Task item: The output is the lines below from the one with "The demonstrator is" through the one with "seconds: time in", both included, printed exactly and with no other line.

--- START ---

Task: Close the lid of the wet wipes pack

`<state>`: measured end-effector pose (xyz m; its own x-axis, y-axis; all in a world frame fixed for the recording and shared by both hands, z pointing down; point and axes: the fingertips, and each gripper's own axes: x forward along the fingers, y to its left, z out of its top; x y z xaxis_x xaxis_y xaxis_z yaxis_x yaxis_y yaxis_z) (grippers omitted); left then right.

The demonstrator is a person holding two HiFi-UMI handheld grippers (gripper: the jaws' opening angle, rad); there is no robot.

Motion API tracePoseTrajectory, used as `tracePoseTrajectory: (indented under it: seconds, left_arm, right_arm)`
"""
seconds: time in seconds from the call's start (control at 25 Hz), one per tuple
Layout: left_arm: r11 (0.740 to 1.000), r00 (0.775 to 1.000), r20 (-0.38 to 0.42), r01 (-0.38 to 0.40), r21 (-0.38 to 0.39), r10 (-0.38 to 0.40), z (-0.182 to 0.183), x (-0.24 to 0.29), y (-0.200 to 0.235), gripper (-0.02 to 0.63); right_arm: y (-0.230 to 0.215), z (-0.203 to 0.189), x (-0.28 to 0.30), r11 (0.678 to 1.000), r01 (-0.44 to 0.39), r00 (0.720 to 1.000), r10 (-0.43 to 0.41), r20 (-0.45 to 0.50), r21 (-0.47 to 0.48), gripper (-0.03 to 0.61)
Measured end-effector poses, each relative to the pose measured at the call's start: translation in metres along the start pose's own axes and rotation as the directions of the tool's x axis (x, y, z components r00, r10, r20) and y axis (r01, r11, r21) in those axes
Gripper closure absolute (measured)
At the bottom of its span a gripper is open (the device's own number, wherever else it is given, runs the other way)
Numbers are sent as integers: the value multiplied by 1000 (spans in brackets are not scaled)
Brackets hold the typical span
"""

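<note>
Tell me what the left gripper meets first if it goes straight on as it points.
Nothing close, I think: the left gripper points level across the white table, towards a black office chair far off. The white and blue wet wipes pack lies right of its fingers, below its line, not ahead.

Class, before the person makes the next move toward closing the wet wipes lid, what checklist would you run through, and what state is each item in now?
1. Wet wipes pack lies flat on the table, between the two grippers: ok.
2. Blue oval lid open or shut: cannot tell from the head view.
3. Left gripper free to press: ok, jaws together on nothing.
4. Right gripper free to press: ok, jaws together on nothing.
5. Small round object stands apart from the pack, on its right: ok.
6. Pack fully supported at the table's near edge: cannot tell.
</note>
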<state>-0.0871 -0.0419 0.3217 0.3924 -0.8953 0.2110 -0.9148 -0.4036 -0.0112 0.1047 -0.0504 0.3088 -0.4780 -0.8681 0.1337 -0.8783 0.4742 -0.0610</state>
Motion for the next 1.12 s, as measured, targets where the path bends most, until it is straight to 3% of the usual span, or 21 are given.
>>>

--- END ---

Exercise response:
The demonstrator is a person holding two HiFi-UMI handheld grippers (gripper: the jaws' opening angle, rad); there is no robot.

Motion API tracePoseTrajectory, used as `tracePoseTrajectory: (indented under it: seconds, left_arm, right_arm)`
"""
seconds: time in seconds from the call's start (control at 25 Hz), one per tuple

With that, the answer is finished.